*** Opening of Data extract ***

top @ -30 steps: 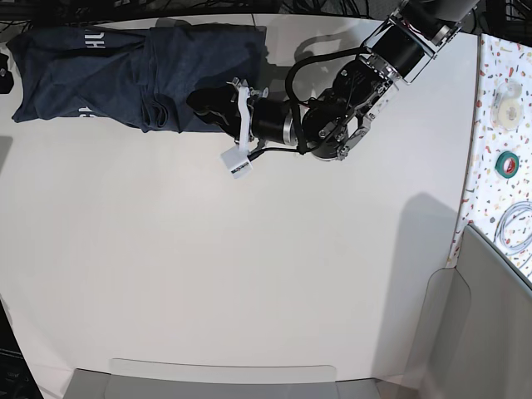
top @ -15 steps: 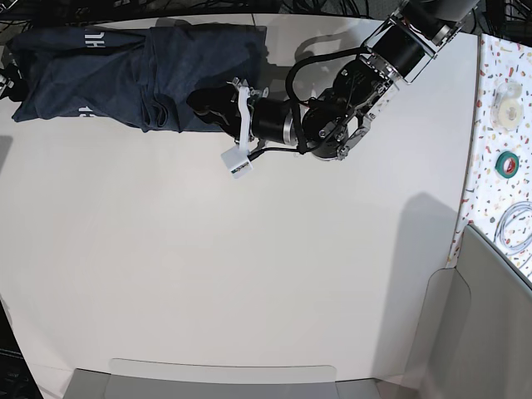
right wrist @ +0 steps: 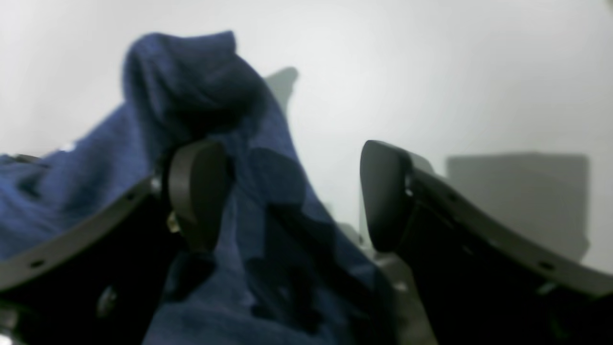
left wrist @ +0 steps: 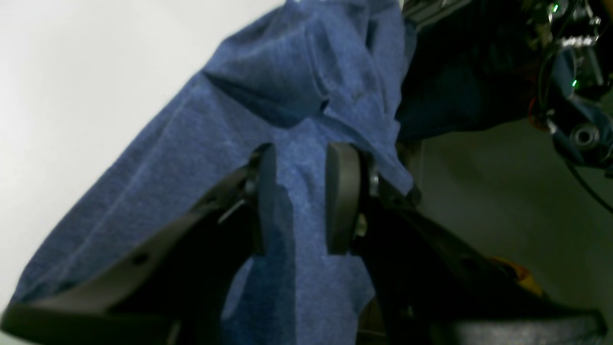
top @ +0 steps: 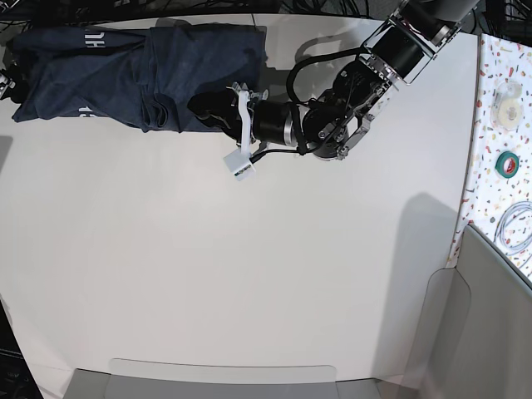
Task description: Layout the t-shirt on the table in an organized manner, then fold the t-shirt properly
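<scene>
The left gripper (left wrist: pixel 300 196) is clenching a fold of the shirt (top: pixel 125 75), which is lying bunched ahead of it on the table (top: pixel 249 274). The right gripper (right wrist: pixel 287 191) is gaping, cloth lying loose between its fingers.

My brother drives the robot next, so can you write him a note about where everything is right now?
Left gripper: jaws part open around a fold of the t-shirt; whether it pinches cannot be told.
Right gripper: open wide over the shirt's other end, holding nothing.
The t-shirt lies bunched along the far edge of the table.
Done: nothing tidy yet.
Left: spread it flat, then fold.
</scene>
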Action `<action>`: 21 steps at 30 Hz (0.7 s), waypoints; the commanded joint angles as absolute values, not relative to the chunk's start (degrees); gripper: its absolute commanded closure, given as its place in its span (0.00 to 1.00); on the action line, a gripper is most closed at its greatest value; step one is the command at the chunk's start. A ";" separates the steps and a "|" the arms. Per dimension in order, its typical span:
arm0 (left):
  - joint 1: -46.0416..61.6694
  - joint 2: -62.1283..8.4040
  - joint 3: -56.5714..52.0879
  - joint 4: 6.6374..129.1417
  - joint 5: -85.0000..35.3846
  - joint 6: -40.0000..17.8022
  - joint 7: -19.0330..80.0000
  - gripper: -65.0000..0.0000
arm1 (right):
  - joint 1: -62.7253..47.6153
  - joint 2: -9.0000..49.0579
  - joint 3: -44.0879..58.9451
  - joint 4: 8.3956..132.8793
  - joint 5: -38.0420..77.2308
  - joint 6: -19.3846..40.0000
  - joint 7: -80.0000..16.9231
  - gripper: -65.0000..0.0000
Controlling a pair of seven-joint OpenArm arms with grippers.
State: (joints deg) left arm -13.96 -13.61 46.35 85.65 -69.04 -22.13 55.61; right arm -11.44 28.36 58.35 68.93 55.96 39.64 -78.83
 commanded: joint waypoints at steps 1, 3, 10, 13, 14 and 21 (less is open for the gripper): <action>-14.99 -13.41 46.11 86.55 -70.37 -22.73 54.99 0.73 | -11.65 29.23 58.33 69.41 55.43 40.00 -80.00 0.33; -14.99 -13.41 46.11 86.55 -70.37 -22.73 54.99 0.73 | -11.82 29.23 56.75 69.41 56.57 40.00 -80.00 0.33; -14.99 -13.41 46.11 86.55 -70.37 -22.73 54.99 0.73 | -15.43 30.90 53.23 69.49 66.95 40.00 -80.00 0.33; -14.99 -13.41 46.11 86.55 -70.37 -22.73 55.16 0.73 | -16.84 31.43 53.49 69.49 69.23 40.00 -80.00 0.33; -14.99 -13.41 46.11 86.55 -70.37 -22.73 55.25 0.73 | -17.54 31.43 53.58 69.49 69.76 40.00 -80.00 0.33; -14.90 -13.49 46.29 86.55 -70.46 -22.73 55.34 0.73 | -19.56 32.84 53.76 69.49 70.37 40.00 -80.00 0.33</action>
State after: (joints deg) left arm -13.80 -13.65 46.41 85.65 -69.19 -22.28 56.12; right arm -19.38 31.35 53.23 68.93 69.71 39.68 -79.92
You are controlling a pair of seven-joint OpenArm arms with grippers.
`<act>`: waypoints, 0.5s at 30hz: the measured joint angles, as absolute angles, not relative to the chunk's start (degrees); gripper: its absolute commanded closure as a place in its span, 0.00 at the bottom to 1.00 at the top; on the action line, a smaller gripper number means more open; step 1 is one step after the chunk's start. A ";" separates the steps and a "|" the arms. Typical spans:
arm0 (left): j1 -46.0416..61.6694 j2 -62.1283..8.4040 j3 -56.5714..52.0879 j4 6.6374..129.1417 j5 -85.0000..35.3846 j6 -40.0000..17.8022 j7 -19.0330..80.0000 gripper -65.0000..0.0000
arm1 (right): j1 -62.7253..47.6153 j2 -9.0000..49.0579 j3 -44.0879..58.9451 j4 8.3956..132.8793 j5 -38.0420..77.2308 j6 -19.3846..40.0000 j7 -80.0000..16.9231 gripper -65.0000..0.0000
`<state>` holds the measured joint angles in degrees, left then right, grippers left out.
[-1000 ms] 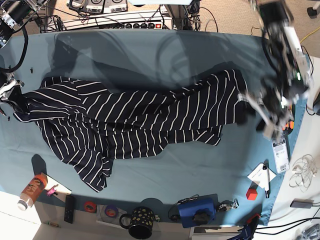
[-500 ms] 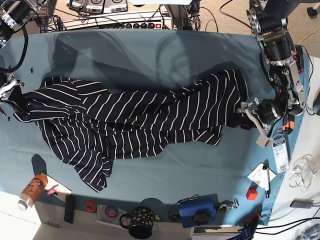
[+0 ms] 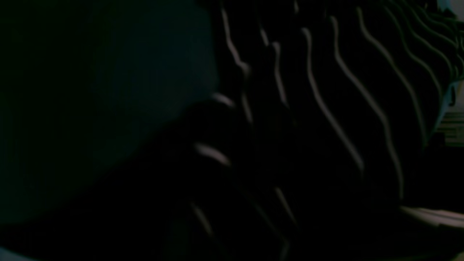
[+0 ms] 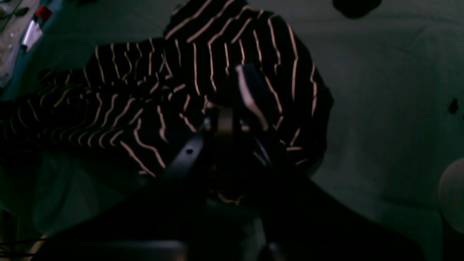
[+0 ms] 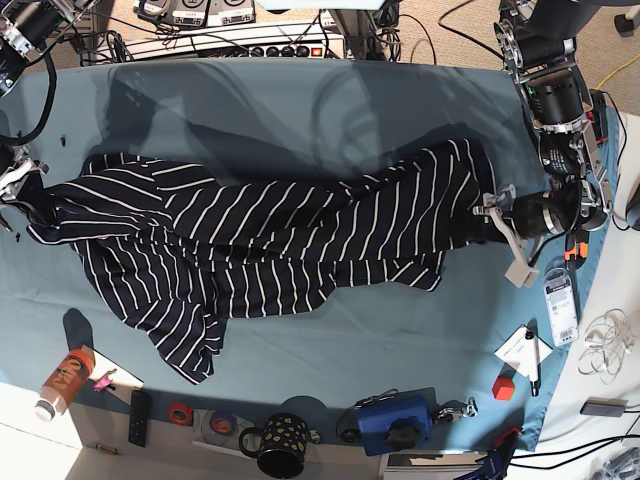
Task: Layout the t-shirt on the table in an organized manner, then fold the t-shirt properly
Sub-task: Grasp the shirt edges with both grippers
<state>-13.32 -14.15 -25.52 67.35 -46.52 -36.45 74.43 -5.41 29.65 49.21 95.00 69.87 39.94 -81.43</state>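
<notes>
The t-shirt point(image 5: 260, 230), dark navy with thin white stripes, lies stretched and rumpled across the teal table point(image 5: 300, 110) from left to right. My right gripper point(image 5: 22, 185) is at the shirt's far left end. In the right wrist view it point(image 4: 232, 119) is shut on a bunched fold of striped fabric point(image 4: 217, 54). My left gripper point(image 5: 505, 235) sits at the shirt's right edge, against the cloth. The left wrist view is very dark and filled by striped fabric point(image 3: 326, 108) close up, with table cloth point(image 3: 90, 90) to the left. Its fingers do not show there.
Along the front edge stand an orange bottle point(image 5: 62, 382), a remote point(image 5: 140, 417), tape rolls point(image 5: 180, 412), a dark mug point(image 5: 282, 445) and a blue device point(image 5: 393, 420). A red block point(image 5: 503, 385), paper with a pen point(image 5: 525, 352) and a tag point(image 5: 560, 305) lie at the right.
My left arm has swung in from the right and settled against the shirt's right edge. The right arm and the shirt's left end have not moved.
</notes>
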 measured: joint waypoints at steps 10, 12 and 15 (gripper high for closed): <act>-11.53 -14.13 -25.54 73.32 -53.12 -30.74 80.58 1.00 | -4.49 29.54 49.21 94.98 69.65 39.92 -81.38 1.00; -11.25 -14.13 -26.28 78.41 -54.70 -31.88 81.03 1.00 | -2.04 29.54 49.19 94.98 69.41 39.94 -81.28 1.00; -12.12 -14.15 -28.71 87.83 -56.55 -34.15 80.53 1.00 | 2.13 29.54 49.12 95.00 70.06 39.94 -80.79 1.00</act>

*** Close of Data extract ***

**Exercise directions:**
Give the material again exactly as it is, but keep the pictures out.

**Answer space:**
top @ -30 steps: 
top @ -15 steps: 
right wrist @ +0 steps: 
left wrist @ +0 steps: 
top @ +0 steps: 
Task description: Layout the t-shirt on the table in an organized manner, then fold the t-shirt properly
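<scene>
The left gripper (left wrist: pixel 300 196) is clenching a fold of the shirt (top: pixel 125 75), which is lying bunched ahead of it on the table (top: pixel 249 274). The right gripper (right wrist: pixel 287 191) is gaping, cloth lying loose between its fingers.

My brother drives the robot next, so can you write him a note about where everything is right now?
Left gripper: jaws part open around a fold of the t-shirt; whether it pinches cannot be told.
Right gripper: open wide over the shirt's other end, holding nothing.
The t-shirt lies bunched along the far edge of the table.
Done: nothing tidy yet.
Left: spread it flat, then fold.
</scene>
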Action `<action>`: 21 steps at 30 Hz (0.7 s), waypoints; the commanded joint angles as absolute values, not relative to the chunk's start (degrees); gripper: its absolute commanded closure, given as its place in its span (0.00 to 1.00); on the action line, a gripper is most closed at its greatest value; step one is the command at the chunk's start. A ";" separates the steps and a "|" the arms. Per dimension in order, its typical span:
arm0 (left):
  - joint 1: -46.0416..61.6694
  - joint 2: -62.1283..8.4040
  - joint 3: -56.5714..52.0879
  - joint 4: 6.6374..129.1417
  - joint 5: -85.0000..35.3846
  - joint 6: -40.0000..17.8022
  - joint 7: -19.0330..80.0000
  - gripper: -65.0000..0.0000
arm1 (right):
  - joint 1: -62.7253..47.6153
  - joint 2: -9.0000..49.0579
  - joint 3: -44.0879..58.9451
  - joint 4: 8.3956..132.8793
  - joint 5: -38.0420..77.2308
  - joint 6: -19.3846..40.0000
  - joint 7: -80.0000..16.9231
  - gripper: -65.0000..0.0000
Controlling a pair of seven-joint OpenArm arms with grippers.
State: (joints deg) left arm -13.96 -13.61 46.35 85.65 -69.04 -22.13 55.61; right arm -11.44 28.36 58.35 68.93 55.96 39.64 -78.83
 commanded: joint waypoints at steps 1, 3, 10, 13, 14 and 21 (less is open for the gripper): <action>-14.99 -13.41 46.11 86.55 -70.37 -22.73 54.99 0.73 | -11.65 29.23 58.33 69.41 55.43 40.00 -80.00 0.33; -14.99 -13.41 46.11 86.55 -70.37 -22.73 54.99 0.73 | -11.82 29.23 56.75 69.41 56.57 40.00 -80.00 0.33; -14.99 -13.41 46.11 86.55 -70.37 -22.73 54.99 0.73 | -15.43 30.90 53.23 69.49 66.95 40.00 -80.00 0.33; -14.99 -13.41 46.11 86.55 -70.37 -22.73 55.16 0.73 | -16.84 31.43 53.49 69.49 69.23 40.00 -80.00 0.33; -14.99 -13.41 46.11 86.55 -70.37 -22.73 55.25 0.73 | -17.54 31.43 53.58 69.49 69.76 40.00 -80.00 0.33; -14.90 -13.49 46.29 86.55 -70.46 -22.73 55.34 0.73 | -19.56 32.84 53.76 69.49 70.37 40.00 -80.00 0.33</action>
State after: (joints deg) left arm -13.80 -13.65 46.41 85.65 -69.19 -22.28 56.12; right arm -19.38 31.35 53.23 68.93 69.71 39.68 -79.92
You are controlling a pair of seven-joint OpenArm arms with grippers.
`<act>`: waypoints, 0.5s at 30hz: the measured joint angles, as absolute angles, not relative to the chunk's start (degrees); gripper: its absolute commanded closure as a place in its span, 0.00 at the bottom to 1.00 at the top; on the action line, a smaller gripper number means more open; step 1 is one step after the chunk's start. A ";" separates the steps and a "|" the arms. Typical spans:
arm0 (left): j1 -46.0416..61.6694 j2 -62.1283..8.4040 j3 -56.5714..52.0879 j4 6.6374..129.1417 j5 -85.0000..35.3846 j6 -40.0000..17.8022 j7 -19.0330..80.0000 gripper -65.0000..0.0000
arm1 (right): j1 -62.7253..47.6153 j2 -9.0000..49.0579 j3 -44.0879..58.9451 j4 8.3956..132.8793 j5 -38.0420..77.2308 j6 -19.3846..40.0000 j7 -80.0000..16.9231 gripper -65.0000..0.0000
`<state>` holds the measured joint angles in degrees, left then right, grippers left out.
[-1000 ms] 
[-500 ms] 
[+0 ms] 
[+0 ms] 
[+0 ms] 
Task: Layout the t-shirt on the table in an organized manner, then fold the t-shirt properly
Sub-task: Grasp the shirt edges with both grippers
<state>-13.32 -14.15 -25.52 67.35 -46.52 -36.45 74.43 -5.41 29.65 49.21 95.00 69.87 39.94 -81.43</state>
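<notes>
The t-shirt point(image 5: 260, 230), dark navy with thin white stripes, lies stretched and rumpled across the teal table point(image 5: 300, 110) from left to right. My right gripper point(image 5: 22, 185) is at the shirt's far left end. In the right wrist view it point(image 4: 232, 119) is shut on a bunched fold of striped fabric point(image 4: 217, 54). My left gripper point(image 5: 505, 235) sits at the shirt's right edge, against the cloth. The left wrist view is very dark and filled by striped fabric point(image 3: 326, 108) close up, with table cloth point(image 3: 90, 90) to the left. Its fingers do not show there.
Along the front edge stand an orange bottle point(image 5: 62, 382), a remote point(image 5: 140, 417), tape rolls point(image 5: 180, 412), a dark mug point(image 5: 282, 445) and a blue device point(image 5: 393, 420). A red block point(image 5: 503, 385), paper with a pen point(image 5: 525, 352) and a tag point(image 5: 560, 305) lie at the right.
My left arm has swung in from the right and settled against the shirt's right edge. The right arm and the shirt's left end have not moved.
</notes>
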 measured: joint waypoints at steps 10, 12 and 15 (gripper high for closed): <act>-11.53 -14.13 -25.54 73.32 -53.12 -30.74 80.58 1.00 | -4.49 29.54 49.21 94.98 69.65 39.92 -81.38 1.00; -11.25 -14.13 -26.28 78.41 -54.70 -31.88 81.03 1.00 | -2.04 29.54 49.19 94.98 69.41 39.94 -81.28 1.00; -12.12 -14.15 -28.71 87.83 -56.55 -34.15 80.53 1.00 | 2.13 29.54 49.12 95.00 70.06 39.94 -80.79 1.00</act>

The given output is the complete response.